Give an exact copy of the data that follows, but none of its pictures.
--- Information provided ---
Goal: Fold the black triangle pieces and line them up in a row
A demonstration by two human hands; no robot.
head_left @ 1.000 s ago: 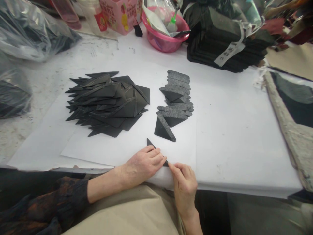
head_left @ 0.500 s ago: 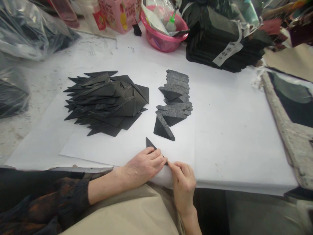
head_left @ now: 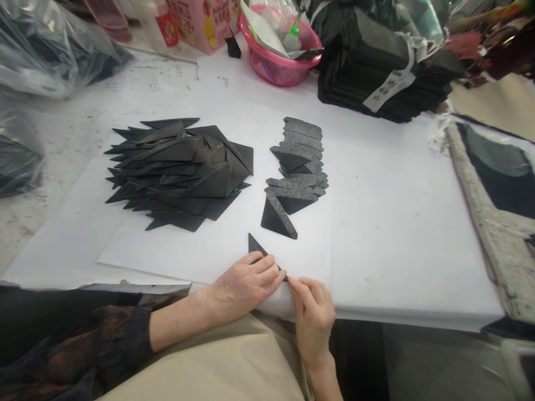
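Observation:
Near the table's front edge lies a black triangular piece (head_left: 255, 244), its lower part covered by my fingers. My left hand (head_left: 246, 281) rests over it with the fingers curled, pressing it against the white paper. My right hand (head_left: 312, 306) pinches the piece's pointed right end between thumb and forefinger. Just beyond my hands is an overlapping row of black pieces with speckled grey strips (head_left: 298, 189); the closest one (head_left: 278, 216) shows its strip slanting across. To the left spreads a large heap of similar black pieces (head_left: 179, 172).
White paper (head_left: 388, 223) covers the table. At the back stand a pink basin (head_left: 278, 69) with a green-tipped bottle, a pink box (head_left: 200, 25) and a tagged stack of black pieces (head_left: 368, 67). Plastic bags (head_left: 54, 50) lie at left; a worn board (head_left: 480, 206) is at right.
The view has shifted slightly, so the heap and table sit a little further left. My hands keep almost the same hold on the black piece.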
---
• **Answer to the problem**:
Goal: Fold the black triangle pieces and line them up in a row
A demonstration by two human hands; no robot.
head_left @ 1.000 s ago: 
head_left @ 0.500 s ago: 
head_left @ now: 
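Observation:
Near the table's front edge lies a black triangular piece (head_left: 255, 244), its lower part covered by my fingers. My left hand (head_left: 246, 281) rests over it with the fingers curled, pressing it against the white paper. My right hand (head_left: 312, 306) pinches the piece's pointed right end between thumb and forefinger. Just beyond my hands is an overlapping row of black pieces with speckled grey strips (head_left: 298, 189); the closest one (head_left: 278, 216) shows its strip slanting across. To the left spreads a large heap of similar black pieces (head_left: 179, 172).
White paper (head_left: 388, 223) covers the table. At the back stand a pink basin (head_left: 278, 69) with a green-tipped bottle, a pink box (head_left: 200, 25) and a tagged stack of black pieces (head_left: 368, 67). Plastic bags (head_left: 54, 50) lie at left; a worn board (head_left: 480, 206) is at right.
The view has shifted slightly, so the heap and table sit a little further left. My hands keep almost the same hold on the black piece.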

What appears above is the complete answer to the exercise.